§ YOUR INSTRUCTIONS
Write out the data below in full, please. Keep every character as given.

§ COLLECTED DATA
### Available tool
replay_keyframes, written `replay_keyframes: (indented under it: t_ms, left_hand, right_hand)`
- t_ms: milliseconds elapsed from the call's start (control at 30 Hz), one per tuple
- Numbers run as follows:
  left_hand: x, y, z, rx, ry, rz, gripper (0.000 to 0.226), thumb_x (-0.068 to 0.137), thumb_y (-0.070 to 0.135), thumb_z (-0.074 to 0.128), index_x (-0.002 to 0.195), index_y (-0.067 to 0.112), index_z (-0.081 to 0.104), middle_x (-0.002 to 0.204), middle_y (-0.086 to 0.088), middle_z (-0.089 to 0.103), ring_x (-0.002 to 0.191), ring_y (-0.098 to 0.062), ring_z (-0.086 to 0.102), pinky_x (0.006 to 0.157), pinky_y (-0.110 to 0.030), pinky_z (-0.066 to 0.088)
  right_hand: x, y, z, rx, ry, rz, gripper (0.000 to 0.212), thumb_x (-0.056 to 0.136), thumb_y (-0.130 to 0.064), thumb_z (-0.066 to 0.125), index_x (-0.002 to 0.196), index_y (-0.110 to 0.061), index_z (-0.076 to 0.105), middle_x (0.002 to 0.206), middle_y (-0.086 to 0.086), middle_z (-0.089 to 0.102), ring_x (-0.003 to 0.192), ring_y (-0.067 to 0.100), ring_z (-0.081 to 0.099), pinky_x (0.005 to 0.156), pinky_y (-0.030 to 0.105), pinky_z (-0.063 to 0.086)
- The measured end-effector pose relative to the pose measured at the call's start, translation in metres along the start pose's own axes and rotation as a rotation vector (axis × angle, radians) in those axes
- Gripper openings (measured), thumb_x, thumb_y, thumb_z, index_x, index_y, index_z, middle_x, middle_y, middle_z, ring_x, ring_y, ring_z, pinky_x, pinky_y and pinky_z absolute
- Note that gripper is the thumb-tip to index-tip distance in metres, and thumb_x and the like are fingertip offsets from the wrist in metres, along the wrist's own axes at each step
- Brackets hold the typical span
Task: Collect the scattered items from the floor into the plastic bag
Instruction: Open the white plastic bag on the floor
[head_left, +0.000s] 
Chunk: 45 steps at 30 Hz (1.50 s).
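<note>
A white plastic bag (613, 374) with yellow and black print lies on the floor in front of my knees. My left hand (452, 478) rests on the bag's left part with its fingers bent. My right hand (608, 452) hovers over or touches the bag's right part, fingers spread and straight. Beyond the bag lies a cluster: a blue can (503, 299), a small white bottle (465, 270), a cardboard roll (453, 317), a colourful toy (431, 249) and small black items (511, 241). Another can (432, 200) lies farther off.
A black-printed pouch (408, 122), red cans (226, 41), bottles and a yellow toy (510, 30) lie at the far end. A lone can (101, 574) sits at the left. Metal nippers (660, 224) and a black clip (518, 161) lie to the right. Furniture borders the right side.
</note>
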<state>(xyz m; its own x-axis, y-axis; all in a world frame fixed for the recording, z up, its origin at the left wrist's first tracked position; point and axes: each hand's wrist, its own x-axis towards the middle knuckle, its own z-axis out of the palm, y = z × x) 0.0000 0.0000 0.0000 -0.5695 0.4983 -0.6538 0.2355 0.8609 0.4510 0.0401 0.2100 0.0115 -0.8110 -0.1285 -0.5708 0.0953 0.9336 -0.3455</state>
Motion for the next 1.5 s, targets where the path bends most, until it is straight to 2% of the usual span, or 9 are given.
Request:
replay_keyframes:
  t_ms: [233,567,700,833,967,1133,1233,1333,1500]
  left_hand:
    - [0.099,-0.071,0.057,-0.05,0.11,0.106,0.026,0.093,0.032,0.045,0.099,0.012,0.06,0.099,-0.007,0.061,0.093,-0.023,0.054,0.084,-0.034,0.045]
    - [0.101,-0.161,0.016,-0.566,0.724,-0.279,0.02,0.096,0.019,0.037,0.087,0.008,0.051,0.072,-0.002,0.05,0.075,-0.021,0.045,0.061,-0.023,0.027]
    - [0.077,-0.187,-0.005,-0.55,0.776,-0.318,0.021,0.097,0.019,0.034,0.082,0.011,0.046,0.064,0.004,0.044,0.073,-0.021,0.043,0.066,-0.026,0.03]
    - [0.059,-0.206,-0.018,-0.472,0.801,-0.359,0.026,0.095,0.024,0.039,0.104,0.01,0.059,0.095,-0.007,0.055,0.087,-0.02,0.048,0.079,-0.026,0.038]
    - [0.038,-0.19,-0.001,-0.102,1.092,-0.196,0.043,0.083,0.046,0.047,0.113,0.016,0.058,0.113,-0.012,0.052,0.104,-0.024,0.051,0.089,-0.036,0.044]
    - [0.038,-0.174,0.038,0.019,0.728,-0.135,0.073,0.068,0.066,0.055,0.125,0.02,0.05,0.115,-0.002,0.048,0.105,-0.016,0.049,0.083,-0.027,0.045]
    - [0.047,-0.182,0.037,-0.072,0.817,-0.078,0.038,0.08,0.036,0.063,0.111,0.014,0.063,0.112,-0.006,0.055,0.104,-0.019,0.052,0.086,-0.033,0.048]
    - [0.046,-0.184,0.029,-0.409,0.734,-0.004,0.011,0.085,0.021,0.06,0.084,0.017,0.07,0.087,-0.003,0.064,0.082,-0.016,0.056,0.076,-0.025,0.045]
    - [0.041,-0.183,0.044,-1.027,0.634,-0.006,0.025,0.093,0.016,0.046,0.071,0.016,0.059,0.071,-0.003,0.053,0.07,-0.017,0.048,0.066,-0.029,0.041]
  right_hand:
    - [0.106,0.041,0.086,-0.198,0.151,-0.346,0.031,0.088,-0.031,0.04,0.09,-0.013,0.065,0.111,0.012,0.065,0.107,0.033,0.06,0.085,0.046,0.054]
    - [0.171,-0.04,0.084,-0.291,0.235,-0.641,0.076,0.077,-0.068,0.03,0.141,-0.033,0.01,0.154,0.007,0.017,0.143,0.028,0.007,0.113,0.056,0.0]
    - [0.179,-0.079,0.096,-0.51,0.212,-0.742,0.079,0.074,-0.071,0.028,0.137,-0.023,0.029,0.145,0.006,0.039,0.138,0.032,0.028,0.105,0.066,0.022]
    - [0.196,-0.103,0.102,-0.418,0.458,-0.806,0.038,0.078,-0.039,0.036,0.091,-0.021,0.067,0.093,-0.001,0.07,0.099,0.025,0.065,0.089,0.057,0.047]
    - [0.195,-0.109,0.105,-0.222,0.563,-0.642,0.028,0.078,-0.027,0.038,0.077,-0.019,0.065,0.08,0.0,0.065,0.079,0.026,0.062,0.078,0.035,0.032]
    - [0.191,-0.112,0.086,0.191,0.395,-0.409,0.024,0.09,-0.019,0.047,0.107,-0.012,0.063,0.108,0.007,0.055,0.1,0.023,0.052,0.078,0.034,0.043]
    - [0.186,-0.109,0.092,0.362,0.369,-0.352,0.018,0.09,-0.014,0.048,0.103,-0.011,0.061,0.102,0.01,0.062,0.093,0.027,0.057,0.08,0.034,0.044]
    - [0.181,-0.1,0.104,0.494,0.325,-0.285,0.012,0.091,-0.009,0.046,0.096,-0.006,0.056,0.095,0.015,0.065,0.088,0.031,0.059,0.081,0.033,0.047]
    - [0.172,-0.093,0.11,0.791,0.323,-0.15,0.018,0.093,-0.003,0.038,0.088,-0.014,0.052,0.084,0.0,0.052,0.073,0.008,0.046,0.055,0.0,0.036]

§ ANSWER FOR THIS EXERCISE
### Available tool
replay_keyframes, written `replay_keyframes: (indented under it: t_ms, left_hand, right_hand)`
- t_ms: milliseconds elapsed from the call's start (control at 30 Hz), one per tuple
- Numbers run as follows:
  left_hand: x, y, z, rx, ry, rz, gripper (0.000 to 0.226), thumb_x (-0.068 to 0.137), thumb_y (-0.070 to 0.135), thumb_z (-0.074 to 0.128), index_x (-0.002 to 0.195), index_y (-0.067 to 0.112), index_z (-0.081 to 0.104), middle_x (-0.002 to 0.204), middle_y (-0.086 to 0.088), middle_z (-0.089 to 0.103), ring_x (-0.002 to 0.191), ring_y (-0.098 to 0.062), ring_z (-0.086 to 0.102), pinky_x (0.006 to 0.157), pinky_y (-0.110 to 0.030), pinky_z (-0.066 to 0.088)
  right_hand: x, y, z, rx, ry, rz, gripper (0.000 to 0.212), thumb_x (-0.056 to 0.136), thumb_y (-0.130 to 0.064), thumb_z (-0.066 to 0.125), index_x (-0.002 to 0.196), index_y (-0.110 to 0.061), index_z (-0.076 to 0.105), middle_x (0.002 to 0.206), middle_y (-0.086 to 0.086), middle_z (-0.089 to 0.102), ring_x (-0.003 to 0.192), ring_y (-0.067 to 0.100), ring_z (-0.081 to 0.099), pinky_x (0.005 to 0.156), pinky_y (-0.030 to 0.105), pinky_z (-0.063 to 0.086)
- The measured end-effector pose relative to the pose measured at the call's start, translation in metres along the start pose's own axes and rotation as a rotation vector (axis × angle, radians) in those axes
- Gripper openings (measured), thumb_x, thumb_y, thumb_z, index_x, index_y, index_z, middle_x, middle_y, middle_z, ring_x, ring_y, ring_z, pinky_x, pinky_y and pinky_z absolute
- Note that gripper is the thumb-tip to index-tip distance in metres, and thumb_x and the like are fingertip offsets from the wrist in metres, along the wrist's own axes at each step
- Brackets hold the typical span
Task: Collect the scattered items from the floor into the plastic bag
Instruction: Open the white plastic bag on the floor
[head_left, +0.000s] 
Chunk: 45 steps at 30 Hz (1.50 s).
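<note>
A white plastic bag (613, 374) with yellow and black print lies on the floor in front of my knees. My left hand (452, 478) rests on the bag's left part with its fingers bent. My right hand (608, 452) hovers over or touches the bag's right part, fingers spread and straight. Beyond the bag lies a cluster: a blue can (503, 299), a small white bottle (465, 270), a cardboard roll (453, 317), a colourful toy (431, 249) and small black items (511, 241). Another can (432, 200) lies farther off.
A black-printed pouch (408, 122), red cans (226, 41), bottles and a yellow toy (510, 30) lie at the far end. A lone can (101, 574) sits at the left. Metal nippers (660, 224) and a black clip (518, 161) lie to the right. Furniture borders the right side.
</note>
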<state>(xyz m; its own x-axis, y-axis; all in a world frame fixed for the recording, z up, its origin at the left wrist's first tracked position; point and axes: each hand's wrist, its own x-axis towards the middle knuckle, its own z-axis out of the palm, y = z × x) 0.0000 0.0000 0.0000 -0.5695 0.4983 -0.6538 0.2355 0.8609 0.4510 0.0401 0.2100 0.0115 -0.8110 -0.1285 -0.5708 0.0953 0.9336 -0.3455</state>
Motion for the next 1.5 s, targets where the path bends most, until it is straight to 2% of the usual span, or 9 are given.
Request:
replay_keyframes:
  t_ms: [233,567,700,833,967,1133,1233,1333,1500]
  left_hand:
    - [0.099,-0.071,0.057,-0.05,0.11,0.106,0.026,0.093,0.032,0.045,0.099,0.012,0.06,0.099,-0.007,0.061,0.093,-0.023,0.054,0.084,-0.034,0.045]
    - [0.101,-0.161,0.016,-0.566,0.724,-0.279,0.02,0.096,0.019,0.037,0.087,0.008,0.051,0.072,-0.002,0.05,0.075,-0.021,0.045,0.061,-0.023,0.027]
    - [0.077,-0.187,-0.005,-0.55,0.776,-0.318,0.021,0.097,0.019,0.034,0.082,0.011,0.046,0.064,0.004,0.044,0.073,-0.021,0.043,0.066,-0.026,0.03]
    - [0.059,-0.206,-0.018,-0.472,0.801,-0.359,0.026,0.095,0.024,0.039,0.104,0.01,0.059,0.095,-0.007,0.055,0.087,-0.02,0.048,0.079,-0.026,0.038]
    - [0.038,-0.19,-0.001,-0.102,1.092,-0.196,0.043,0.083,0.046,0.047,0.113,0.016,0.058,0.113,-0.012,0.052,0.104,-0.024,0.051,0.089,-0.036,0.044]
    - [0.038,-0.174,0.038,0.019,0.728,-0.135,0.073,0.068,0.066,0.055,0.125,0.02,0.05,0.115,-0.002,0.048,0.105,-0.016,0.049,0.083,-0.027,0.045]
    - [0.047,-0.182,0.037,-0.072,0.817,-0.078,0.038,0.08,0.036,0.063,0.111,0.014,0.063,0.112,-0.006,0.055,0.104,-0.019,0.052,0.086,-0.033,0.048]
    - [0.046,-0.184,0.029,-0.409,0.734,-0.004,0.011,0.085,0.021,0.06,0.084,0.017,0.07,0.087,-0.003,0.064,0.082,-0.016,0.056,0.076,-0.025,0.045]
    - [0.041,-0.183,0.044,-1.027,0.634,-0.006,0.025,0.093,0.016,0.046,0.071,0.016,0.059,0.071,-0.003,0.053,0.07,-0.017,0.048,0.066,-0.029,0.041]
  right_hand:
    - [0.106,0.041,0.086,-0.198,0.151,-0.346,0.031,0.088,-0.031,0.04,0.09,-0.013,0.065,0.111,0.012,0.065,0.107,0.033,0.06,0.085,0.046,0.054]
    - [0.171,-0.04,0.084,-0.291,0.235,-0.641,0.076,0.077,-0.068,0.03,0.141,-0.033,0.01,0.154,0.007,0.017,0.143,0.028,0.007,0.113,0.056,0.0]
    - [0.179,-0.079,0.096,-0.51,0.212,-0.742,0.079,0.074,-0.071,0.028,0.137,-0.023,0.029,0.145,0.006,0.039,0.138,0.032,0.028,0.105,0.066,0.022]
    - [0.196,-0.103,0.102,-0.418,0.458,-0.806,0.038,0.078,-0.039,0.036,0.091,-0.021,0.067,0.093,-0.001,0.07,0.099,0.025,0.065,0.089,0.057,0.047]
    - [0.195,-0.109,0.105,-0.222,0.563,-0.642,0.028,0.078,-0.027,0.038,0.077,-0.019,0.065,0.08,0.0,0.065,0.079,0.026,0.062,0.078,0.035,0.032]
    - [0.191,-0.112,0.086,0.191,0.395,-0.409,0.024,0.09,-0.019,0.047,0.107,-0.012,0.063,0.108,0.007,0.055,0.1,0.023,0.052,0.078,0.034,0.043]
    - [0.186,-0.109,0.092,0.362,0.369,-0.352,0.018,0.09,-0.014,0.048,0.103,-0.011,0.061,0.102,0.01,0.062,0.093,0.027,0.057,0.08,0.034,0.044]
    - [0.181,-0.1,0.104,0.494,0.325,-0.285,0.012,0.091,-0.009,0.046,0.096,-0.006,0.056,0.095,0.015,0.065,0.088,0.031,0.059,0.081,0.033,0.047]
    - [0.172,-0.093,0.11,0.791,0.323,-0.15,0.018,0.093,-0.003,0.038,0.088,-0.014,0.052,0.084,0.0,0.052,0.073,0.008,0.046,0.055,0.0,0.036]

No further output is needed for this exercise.